*Work item*. From the listing that follows, reproduce only the lines from the one holding "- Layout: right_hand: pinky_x" through the one holding "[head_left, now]", both included, with no pictures.

*Exercise materials*.
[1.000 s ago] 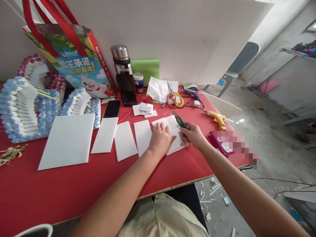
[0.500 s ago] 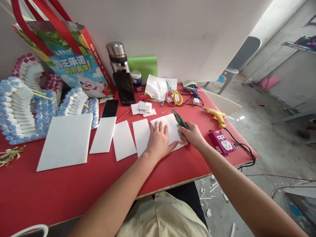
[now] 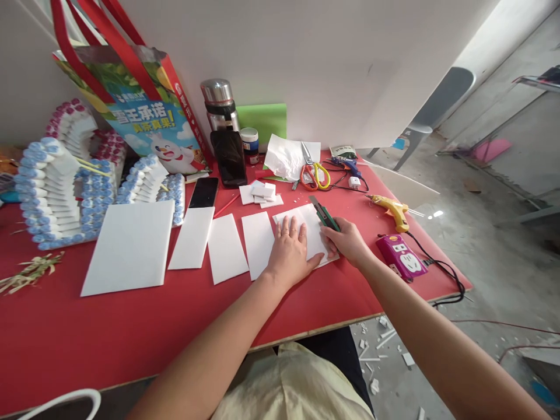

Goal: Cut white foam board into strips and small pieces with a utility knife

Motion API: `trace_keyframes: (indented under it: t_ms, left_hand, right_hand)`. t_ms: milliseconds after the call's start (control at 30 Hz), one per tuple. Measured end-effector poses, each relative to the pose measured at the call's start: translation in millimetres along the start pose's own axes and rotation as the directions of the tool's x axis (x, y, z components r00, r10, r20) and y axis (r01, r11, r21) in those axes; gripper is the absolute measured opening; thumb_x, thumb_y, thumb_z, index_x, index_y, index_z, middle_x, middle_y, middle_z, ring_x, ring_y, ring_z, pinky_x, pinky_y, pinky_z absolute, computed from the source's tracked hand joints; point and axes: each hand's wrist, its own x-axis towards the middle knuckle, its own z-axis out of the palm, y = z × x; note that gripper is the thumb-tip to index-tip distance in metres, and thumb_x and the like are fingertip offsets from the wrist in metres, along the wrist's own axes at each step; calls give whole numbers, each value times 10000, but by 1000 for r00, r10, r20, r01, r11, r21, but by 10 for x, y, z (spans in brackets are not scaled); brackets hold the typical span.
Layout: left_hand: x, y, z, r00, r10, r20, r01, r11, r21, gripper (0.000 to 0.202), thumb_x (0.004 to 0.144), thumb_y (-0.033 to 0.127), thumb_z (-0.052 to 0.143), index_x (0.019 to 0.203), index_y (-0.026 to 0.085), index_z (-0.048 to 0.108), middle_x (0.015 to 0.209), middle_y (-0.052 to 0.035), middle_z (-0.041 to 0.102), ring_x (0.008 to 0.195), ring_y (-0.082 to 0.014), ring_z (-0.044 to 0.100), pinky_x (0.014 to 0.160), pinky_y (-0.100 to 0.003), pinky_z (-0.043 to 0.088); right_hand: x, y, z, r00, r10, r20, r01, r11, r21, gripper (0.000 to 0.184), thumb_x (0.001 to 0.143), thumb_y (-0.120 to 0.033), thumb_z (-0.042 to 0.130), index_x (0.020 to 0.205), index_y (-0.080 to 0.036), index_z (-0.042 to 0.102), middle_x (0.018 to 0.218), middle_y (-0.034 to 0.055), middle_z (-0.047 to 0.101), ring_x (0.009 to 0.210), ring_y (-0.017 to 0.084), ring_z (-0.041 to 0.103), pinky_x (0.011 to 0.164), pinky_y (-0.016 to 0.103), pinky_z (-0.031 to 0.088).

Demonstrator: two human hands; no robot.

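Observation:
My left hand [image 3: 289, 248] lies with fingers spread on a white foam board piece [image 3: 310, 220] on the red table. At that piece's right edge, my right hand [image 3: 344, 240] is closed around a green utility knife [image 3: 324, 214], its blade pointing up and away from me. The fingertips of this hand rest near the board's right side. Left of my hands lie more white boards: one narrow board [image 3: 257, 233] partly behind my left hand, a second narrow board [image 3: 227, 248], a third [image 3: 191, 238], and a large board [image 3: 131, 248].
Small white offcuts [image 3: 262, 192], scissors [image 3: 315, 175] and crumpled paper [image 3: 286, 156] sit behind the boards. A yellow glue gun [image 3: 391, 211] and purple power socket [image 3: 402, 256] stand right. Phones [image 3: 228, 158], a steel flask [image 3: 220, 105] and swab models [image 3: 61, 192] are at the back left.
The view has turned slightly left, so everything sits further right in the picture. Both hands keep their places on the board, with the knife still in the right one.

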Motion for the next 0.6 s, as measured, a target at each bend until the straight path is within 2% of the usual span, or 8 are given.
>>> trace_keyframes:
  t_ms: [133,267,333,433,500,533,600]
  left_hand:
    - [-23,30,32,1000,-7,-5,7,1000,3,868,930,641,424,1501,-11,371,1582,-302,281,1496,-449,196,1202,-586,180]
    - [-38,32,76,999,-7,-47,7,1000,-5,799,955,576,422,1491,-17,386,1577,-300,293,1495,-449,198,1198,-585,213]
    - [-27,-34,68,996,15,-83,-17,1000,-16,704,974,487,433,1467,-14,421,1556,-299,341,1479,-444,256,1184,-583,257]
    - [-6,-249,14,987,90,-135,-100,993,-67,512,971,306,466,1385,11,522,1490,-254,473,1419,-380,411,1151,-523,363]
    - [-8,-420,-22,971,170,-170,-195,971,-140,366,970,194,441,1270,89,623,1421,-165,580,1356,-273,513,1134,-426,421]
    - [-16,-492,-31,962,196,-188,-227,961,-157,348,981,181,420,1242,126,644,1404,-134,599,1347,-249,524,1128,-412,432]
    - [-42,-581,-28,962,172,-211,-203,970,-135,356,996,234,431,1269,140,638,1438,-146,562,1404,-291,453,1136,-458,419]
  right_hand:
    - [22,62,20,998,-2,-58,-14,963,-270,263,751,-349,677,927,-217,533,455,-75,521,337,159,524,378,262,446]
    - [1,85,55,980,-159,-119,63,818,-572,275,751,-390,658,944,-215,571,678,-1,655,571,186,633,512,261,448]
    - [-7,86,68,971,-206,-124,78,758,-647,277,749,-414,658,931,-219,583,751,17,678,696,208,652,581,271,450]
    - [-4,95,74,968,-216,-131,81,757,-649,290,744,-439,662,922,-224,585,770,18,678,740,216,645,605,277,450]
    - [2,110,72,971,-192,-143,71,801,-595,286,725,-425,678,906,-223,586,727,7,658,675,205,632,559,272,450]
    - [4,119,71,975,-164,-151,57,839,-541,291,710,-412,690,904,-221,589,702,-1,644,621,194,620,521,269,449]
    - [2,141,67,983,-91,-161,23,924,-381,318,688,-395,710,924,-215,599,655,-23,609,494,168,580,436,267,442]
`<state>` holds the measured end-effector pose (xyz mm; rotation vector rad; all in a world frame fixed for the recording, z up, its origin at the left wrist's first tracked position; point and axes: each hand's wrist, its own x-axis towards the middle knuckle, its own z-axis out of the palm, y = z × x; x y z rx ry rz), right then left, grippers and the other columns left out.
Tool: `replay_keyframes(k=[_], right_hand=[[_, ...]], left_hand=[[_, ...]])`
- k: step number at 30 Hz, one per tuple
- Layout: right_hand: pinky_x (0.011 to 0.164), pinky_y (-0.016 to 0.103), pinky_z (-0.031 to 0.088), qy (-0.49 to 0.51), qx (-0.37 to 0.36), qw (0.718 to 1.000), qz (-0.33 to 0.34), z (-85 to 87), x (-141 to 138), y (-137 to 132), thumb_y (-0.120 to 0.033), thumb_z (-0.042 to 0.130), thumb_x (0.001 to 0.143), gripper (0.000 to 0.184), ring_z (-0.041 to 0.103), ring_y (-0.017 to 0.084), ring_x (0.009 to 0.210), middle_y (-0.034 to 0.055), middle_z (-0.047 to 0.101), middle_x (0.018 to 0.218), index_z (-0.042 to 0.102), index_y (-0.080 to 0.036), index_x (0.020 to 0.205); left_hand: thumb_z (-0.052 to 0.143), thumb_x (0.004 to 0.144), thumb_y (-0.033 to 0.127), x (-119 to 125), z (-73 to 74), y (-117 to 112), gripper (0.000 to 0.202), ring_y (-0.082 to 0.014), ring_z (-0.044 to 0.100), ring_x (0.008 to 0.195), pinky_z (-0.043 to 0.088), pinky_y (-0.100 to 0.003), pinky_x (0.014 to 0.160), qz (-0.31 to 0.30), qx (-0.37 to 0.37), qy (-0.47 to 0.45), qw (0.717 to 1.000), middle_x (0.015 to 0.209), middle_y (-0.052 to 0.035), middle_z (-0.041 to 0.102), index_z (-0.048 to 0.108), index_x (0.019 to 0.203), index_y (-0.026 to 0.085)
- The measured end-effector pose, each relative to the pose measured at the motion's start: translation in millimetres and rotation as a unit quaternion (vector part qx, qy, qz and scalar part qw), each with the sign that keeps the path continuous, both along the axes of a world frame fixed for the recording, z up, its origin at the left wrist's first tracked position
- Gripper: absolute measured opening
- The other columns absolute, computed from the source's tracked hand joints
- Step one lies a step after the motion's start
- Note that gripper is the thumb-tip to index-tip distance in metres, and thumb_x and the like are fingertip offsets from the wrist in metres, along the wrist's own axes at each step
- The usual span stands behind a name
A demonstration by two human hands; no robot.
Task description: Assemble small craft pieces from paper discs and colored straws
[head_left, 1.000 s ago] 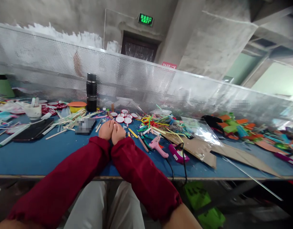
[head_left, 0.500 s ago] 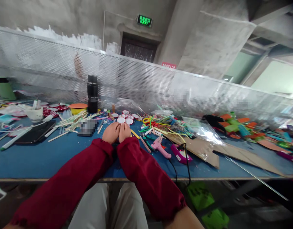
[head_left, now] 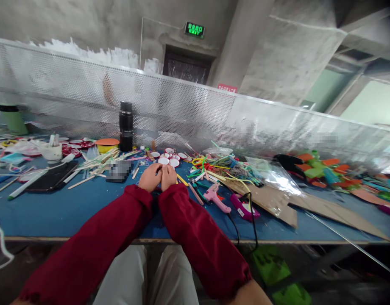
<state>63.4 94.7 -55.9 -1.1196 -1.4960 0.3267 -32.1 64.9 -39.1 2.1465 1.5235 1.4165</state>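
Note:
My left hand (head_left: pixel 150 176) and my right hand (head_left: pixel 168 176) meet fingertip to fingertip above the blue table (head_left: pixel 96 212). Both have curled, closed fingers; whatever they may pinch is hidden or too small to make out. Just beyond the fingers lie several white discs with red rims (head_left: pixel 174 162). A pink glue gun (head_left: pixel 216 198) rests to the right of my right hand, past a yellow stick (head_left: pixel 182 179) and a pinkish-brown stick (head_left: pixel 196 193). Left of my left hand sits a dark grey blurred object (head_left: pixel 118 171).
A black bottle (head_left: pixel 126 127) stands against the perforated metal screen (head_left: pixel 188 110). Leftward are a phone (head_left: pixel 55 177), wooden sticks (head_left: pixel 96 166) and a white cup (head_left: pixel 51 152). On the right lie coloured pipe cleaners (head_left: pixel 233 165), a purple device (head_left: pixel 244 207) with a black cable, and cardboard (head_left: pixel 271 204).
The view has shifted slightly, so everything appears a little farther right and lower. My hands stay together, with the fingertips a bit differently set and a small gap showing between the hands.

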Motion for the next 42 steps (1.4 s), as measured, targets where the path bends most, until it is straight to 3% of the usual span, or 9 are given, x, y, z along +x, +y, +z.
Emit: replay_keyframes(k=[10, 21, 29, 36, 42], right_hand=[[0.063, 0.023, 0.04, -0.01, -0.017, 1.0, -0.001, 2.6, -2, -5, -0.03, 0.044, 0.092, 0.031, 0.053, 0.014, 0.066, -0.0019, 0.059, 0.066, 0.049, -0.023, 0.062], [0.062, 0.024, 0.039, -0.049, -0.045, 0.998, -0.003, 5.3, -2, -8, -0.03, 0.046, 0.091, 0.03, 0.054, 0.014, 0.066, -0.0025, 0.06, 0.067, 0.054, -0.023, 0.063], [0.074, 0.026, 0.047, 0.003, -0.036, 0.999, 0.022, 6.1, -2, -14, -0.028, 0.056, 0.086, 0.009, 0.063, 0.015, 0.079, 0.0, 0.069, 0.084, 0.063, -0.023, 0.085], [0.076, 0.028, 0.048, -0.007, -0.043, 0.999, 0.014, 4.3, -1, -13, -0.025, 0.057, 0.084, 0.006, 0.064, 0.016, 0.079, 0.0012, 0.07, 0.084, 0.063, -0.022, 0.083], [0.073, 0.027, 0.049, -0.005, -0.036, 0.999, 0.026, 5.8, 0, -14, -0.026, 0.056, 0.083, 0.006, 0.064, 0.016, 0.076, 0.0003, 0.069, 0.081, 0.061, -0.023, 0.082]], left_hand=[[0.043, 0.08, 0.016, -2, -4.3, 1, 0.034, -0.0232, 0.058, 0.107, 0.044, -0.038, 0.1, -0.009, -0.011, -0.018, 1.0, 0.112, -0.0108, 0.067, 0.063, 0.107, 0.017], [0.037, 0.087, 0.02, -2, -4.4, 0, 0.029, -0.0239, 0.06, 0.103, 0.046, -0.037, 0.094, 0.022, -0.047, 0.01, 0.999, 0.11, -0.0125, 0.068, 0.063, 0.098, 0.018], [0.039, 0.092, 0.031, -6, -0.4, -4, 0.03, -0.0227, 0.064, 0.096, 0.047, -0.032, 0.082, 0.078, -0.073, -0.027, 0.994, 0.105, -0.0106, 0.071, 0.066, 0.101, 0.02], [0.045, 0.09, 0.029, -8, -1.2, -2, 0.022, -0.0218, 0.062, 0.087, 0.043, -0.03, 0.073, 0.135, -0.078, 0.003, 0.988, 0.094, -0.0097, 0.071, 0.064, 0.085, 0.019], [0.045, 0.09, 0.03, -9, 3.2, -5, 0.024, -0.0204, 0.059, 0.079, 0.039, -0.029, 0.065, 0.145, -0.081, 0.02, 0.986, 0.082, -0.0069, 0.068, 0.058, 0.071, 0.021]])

*Written response*.
- Layout: right_hand: pinky_x (0.011 to 0.164), pinky_y (-0.016 to 0.103), pinky_z (-0.031 to 0.088), qy (-0.49 to 0.51), qx (-0.37 to 0.36), qw (0.718 to 1.000), qz (-0.33 to 0.34), z (-85 to 87), x (-141 to 138), y (-137 to 132), thumb_y (-0.120 to 0.033), thumb_z (-0.042 to 0.130), thumb_x (0.001 to 0.143), gripper (0.000 to 0.184), ring_z (-0.041 to 0.103), ring_y (-0.017 to 0.084), ring_x (0.009 to 0.210), middle_y (-0.034 to 0.055), middle_z (-0.047 to 0.101), middle_x (0.018 to 0.218), index_z (-0.042 to 0.102), index_y (-0.080 to 0.036), index_x (0.020 to 0.205); left_hand: thumb_z (-0.052 to 0.143), thumb_x (0.004 to 0.144), thumb_y (-0.033 to 0.127), x (-119 to 125), z (-73 to 74), y (-117 to 112), gripper (0.000 to 0.202), ring_y (-0.082 to 0.014), ring_z (-0.044 to 0.100), ring_x (0.008 to 0.195), pinky_z (-0.043 to 0.088), pinky_y (-0.100 to 0.003), pinky_x (0.014 to 0.160), qz (-0.31 to 0.30), qx (-0.37 to 0.37), qy (-0.47 to 0.45), qw (0.717 to 1.000), middle_x (0.015 to 0.209), middle_y (-0.052 to 0.035), middle_z (-0.041 to 0.102), index_z (-0.048 to 0.108), index_x (0.019 to 0.203), index_y (-0.026 to 0.085)
- The measured end-effector pose, each relative to the pose measured at the motion's start: translation in millimetres and rotation as a unit quaternion (vector part qx, qy, qz and scalar part qw), each with the sign that keeps the path continuous, both along the axes of a world frame fixed for the recording, z up, its origin at the left wrist's first tracked position
- Gripper: absolute measured opening
- The other columns absolute, computed from the source's tracked hand joints
- Step one lies a step after the motion's start
- Note that gripper is the thumb-tip to index-tip distance in metres, and thumb_x and the like are fingertip offsets from the wrist in metres, along the wrist's own axes at each step
- The usual span stands behind a name
A demonstration by two human hands; no robot.
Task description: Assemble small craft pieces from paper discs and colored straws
[head_left, 1.000 s ago] 
[head_left, 0.500 s ago] 
[head_left, now] 

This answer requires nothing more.